Whenever a line in this data holds the word "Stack", report that line in full.

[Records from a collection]
┌──

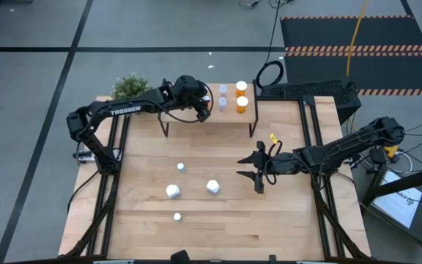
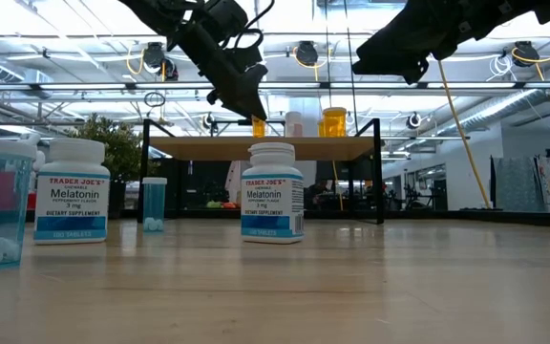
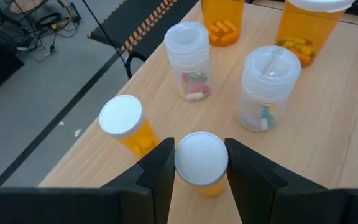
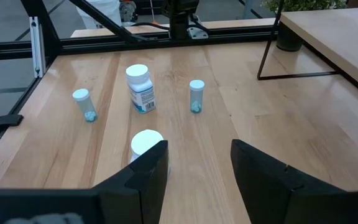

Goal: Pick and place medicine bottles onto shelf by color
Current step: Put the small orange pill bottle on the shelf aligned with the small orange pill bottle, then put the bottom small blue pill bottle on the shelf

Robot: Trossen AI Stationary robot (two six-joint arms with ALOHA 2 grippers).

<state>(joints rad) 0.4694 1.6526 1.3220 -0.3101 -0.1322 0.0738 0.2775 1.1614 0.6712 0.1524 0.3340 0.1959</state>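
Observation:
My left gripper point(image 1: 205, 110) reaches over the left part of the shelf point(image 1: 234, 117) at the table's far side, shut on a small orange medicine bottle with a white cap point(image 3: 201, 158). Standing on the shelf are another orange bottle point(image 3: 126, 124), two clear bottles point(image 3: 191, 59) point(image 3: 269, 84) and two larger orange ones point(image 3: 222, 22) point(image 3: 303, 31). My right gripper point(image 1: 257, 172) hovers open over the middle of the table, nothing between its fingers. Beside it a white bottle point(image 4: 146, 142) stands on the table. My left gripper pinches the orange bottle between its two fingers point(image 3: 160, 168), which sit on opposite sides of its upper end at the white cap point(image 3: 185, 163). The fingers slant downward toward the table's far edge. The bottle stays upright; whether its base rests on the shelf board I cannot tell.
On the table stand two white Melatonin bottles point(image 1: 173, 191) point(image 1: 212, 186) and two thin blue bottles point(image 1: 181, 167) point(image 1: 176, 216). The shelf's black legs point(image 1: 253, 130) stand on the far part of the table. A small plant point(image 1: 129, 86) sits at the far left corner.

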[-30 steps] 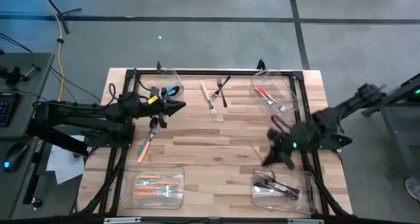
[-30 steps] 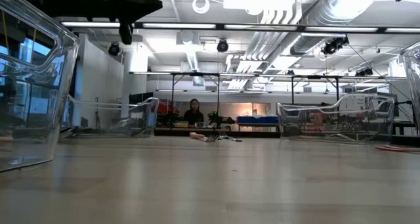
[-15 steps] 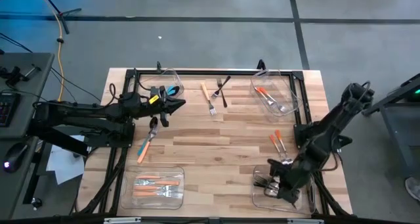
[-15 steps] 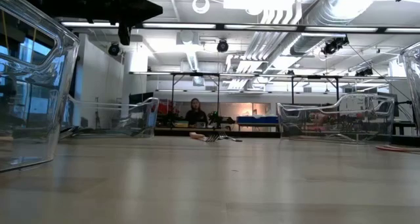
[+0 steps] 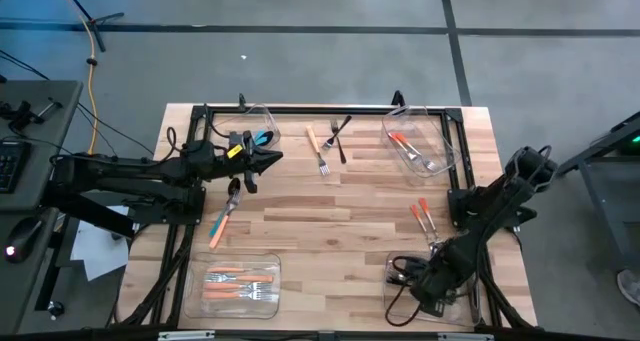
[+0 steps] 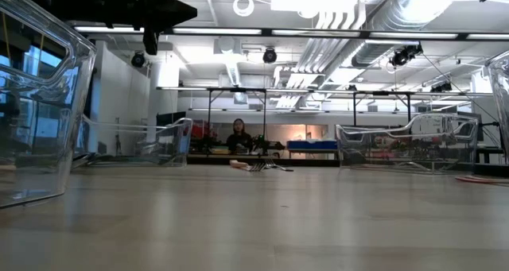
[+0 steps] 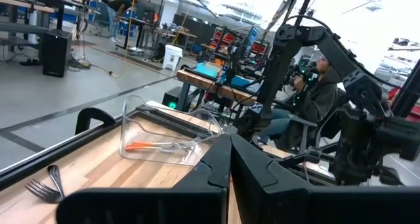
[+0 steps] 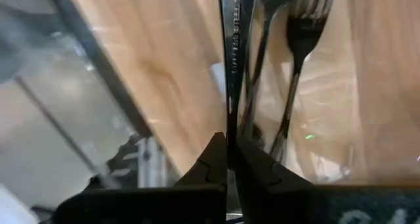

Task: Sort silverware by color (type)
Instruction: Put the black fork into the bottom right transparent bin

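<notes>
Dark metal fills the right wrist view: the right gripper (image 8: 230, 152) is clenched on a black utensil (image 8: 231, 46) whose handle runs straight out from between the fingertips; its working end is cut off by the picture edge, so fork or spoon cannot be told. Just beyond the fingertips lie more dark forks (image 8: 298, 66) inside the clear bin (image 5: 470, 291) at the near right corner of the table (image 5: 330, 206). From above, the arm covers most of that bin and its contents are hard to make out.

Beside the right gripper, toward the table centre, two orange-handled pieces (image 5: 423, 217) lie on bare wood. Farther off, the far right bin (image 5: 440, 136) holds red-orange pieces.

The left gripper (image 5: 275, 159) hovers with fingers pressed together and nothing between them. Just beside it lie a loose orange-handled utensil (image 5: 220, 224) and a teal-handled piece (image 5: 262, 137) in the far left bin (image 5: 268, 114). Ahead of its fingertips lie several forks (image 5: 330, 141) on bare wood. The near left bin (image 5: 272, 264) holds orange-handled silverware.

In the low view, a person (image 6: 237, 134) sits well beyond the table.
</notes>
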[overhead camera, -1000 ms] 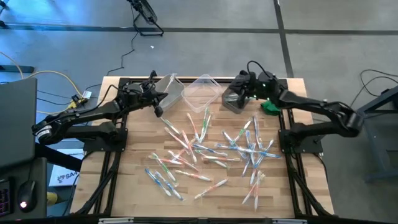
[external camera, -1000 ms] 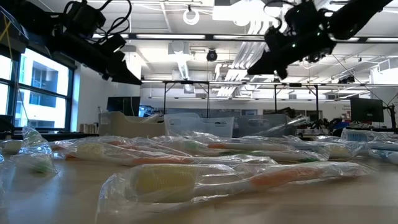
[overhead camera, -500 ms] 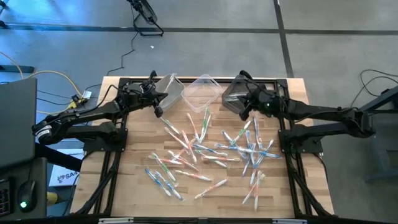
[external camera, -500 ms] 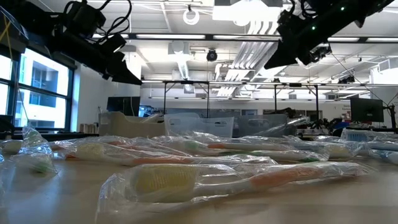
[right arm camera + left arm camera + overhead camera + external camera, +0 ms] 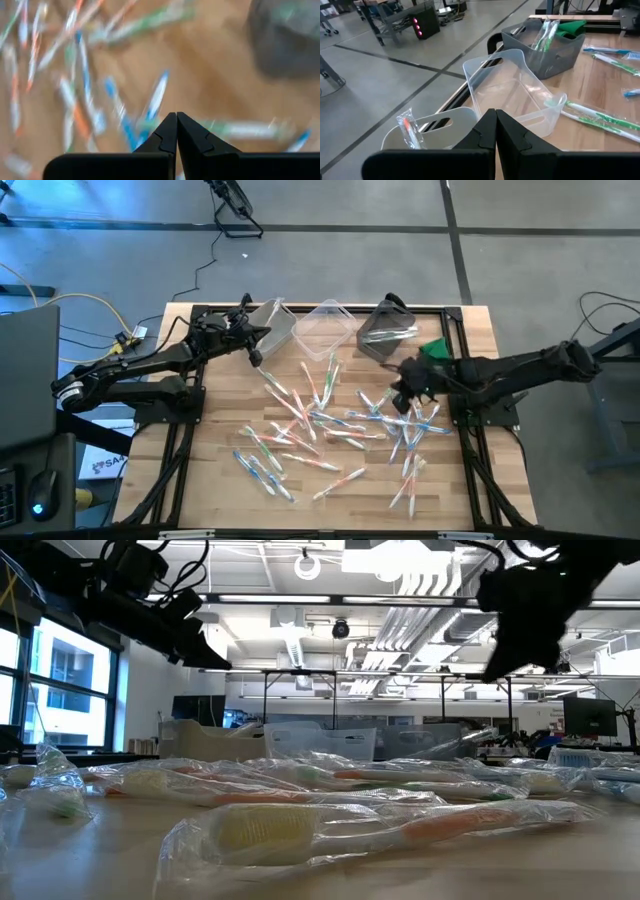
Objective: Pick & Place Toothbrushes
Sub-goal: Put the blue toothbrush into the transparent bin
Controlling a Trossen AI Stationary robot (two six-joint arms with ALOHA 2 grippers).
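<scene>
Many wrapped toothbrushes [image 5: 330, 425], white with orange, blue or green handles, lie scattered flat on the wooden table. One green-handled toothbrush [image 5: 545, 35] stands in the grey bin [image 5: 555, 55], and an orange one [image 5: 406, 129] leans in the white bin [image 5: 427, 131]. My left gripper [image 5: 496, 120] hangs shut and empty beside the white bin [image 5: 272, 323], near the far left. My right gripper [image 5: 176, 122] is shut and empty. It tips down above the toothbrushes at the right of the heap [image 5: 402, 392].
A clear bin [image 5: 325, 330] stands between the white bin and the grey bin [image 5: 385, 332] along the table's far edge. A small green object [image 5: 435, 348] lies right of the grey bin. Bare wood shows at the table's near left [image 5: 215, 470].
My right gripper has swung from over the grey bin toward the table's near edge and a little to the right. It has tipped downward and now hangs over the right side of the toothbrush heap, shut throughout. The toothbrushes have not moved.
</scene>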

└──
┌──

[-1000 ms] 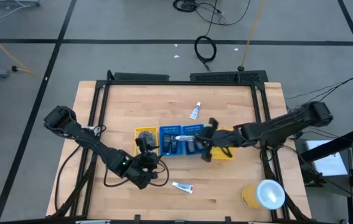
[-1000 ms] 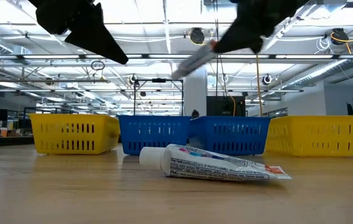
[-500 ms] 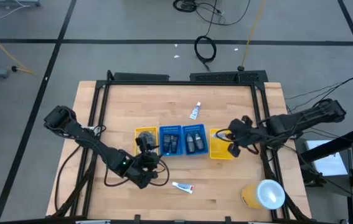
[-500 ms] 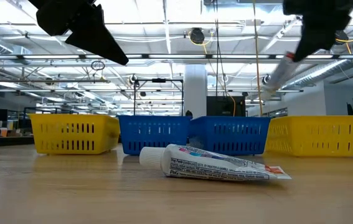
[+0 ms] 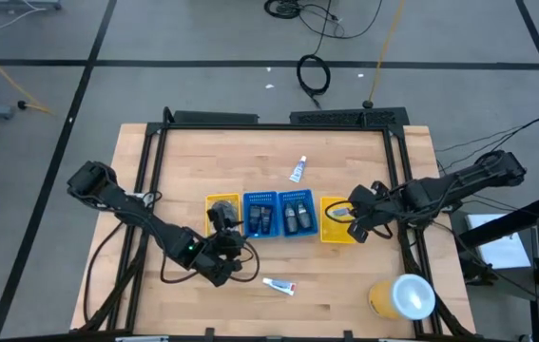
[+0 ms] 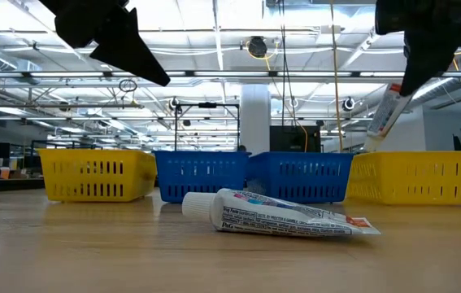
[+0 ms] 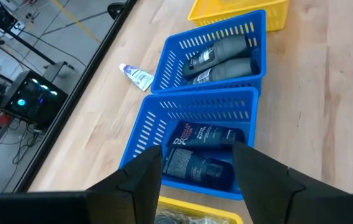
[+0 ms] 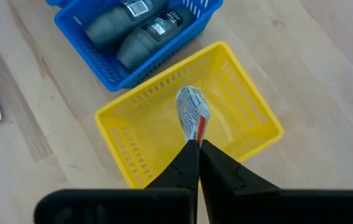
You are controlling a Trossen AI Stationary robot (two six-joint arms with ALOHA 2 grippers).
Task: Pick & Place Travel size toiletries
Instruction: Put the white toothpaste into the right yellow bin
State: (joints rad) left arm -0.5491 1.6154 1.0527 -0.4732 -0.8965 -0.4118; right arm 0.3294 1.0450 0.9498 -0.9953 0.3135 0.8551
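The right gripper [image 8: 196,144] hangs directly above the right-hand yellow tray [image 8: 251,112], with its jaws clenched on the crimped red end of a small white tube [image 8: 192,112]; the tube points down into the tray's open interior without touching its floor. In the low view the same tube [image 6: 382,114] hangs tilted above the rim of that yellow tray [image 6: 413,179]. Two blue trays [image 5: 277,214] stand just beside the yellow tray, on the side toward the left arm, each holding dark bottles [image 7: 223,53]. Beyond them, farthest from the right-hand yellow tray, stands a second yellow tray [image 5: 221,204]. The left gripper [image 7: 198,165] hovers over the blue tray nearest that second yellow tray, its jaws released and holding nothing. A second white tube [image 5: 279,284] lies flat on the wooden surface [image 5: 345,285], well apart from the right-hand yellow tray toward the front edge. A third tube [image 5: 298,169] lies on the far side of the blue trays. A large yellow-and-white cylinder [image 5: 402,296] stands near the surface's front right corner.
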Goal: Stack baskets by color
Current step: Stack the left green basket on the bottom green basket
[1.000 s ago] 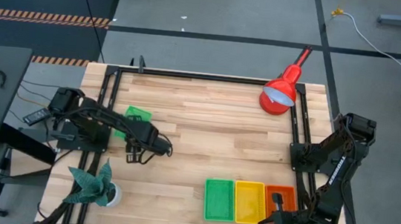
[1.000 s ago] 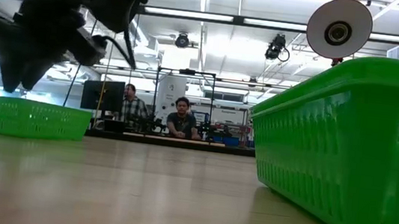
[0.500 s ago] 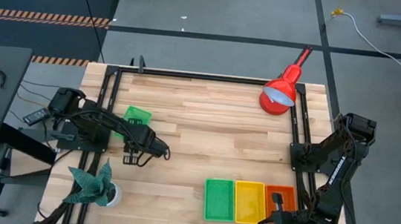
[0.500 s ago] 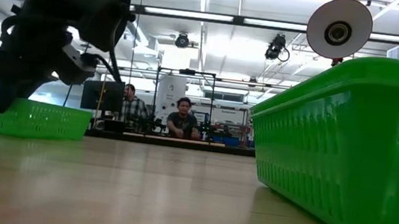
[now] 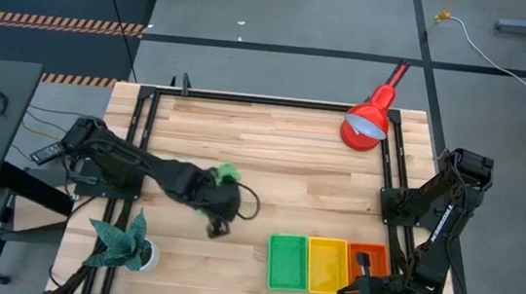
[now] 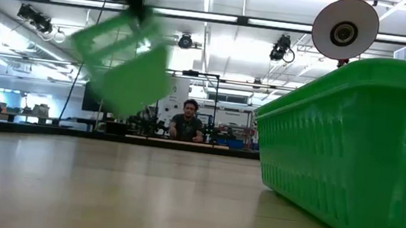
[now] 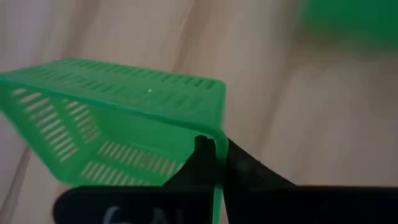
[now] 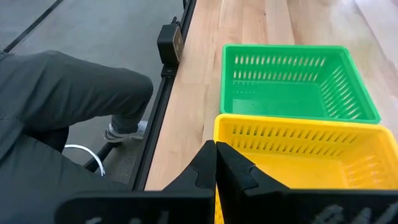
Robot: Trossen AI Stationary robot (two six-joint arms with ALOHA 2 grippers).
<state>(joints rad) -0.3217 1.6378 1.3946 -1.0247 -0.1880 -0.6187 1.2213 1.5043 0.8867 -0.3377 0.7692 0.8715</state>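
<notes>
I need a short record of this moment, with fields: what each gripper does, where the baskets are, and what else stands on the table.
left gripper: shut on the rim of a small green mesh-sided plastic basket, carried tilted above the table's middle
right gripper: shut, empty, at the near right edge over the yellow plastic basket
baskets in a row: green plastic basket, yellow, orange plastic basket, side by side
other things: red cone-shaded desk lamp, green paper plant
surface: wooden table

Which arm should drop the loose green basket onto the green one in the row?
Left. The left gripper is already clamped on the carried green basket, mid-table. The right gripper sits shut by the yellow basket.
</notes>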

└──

TASK SOLUTION:
Goal: Stack baskets by color
Current step: Stack the left green basket on the bottom green basket

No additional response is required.